As the answer, give a copy of each line below that includes the word "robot".

┌─ Exercise inputs

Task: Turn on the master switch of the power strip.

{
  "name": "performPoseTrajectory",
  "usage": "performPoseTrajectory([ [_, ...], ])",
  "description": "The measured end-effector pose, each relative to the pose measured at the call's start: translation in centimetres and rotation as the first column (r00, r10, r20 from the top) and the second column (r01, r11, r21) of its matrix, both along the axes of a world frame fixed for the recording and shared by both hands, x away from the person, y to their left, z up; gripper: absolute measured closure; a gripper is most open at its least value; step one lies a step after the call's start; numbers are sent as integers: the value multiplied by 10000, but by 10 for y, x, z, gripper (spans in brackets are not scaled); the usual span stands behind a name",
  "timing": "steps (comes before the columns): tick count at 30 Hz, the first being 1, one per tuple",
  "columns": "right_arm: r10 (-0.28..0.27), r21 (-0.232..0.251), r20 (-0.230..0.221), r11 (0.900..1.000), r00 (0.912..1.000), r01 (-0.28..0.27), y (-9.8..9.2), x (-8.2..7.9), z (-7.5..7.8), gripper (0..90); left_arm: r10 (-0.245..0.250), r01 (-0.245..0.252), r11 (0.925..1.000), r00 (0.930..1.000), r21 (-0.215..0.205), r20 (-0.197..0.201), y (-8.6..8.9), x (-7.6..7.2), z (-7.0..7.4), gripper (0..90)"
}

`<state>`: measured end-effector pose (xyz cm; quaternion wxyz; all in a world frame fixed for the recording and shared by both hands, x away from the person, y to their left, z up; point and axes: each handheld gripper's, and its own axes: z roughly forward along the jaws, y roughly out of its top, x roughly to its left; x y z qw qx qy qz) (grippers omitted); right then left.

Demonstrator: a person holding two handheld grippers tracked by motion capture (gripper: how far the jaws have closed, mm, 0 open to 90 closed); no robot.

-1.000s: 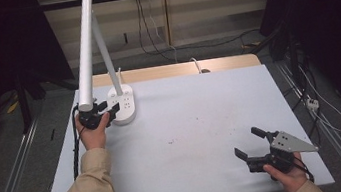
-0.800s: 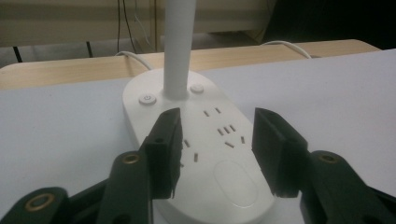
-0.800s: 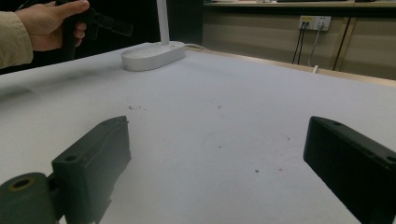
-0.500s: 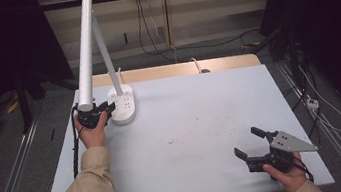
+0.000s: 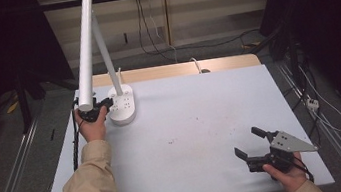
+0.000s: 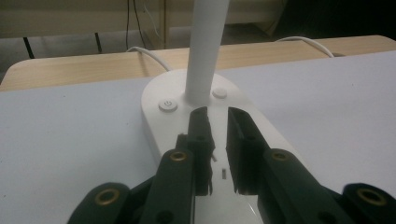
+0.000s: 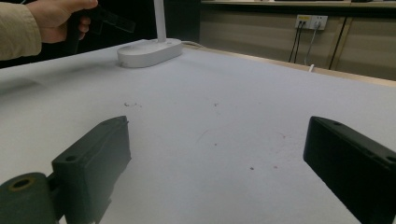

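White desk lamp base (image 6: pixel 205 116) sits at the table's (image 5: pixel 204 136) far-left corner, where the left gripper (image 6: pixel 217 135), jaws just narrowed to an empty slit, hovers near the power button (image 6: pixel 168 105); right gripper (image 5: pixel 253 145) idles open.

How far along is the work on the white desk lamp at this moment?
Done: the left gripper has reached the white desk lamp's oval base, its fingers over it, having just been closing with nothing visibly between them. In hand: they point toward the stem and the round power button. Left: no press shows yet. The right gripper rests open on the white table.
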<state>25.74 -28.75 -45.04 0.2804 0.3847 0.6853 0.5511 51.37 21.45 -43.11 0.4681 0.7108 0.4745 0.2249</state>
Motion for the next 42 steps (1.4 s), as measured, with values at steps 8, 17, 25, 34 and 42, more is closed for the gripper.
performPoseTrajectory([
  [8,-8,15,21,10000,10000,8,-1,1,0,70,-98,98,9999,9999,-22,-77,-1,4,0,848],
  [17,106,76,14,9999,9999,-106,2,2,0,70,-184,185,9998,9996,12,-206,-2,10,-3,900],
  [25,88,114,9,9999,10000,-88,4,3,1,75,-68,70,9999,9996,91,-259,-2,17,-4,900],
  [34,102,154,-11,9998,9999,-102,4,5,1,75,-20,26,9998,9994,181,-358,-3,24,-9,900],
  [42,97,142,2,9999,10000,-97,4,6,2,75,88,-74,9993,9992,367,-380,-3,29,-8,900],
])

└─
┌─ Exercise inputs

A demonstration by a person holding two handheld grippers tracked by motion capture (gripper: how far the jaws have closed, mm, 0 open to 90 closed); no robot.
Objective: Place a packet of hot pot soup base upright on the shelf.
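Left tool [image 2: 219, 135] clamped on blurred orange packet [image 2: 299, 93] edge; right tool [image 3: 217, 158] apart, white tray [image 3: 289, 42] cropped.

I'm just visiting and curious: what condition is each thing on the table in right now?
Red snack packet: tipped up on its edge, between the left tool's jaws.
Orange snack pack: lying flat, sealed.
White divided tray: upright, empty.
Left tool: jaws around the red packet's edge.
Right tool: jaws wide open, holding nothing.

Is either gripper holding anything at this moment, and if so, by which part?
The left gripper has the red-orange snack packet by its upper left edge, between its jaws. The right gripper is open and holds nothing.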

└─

Response to this task ::
Demonstrator: a person holding two handheld grippers tracked by motion capture (gripper: how far the jaws have closed, mm, 0 open to 90 closed); no robot.
A demonstration by a person holding two handheld grippers tracked by motion capture (gripper: how far the jaws have closed, mm, 0 open to 90 closed); no robot.

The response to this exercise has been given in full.